→ **Exercise**
Taking each line of the material below in turn, count those containing the string "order". Provide the number alone.

→ **Data shown**
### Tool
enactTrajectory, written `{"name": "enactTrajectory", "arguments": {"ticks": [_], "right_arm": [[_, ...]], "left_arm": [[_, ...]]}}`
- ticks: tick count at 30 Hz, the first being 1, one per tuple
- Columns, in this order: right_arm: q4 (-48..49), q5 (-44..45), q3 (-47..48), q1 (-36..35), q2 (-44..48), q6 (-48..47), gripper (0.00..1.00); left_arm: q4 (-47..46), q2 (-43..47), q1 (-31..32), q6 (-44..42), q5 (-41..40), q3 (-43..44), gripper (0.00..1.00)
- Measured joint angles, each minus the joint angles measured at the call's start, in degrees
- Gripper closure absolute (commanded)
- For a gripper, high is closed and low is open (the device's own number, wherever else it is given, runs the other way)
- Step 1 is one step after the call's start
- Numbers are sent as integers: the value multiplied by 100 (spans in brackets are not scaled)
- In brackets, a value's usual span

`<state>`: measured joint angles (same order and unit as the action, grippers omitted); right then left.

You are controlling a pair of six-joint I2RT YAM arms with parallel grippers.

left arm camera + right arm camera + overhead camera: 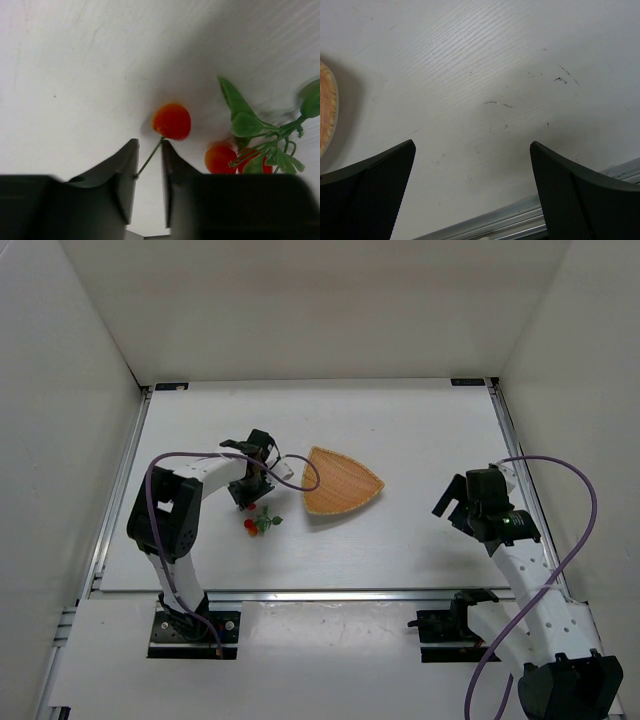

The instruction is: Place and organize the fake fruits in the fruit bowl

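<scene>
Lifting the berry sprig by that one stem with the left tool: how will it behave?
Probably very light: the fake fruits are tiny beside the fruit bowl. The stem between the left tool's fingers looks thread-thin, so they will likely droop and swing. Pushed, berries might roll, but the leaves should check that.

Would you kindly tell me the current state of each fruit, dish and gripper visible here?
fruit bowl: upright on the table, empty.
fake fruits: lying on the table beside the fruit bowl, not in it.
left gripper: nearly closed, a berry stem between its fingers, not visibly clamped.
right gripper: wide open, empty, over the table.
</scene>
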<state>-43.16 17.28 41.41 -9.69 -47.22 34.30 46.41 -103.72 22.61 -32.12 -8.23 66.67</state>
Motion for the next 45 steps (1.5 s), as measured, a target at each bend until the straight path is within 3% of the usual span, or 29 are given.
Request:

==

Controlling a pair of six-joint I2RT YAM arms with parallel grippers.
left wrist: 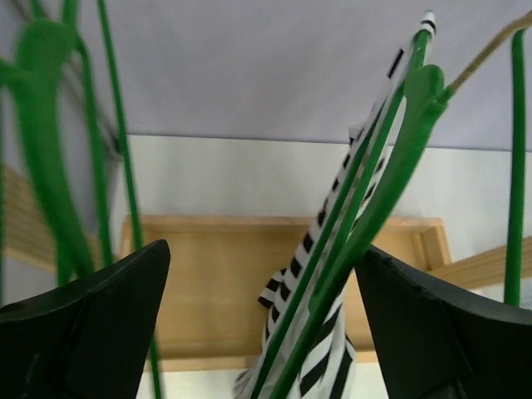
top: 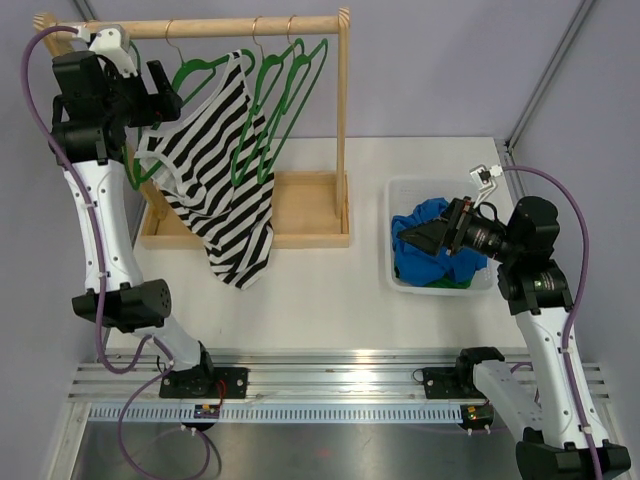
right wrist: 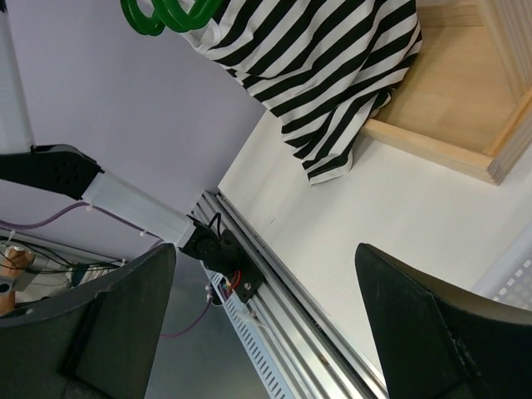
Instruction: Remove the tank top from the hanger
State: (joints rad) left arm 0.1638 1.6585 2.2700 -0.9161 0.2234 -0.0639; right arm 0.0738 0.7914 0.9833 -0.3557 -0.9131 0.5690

→ **Task response**
2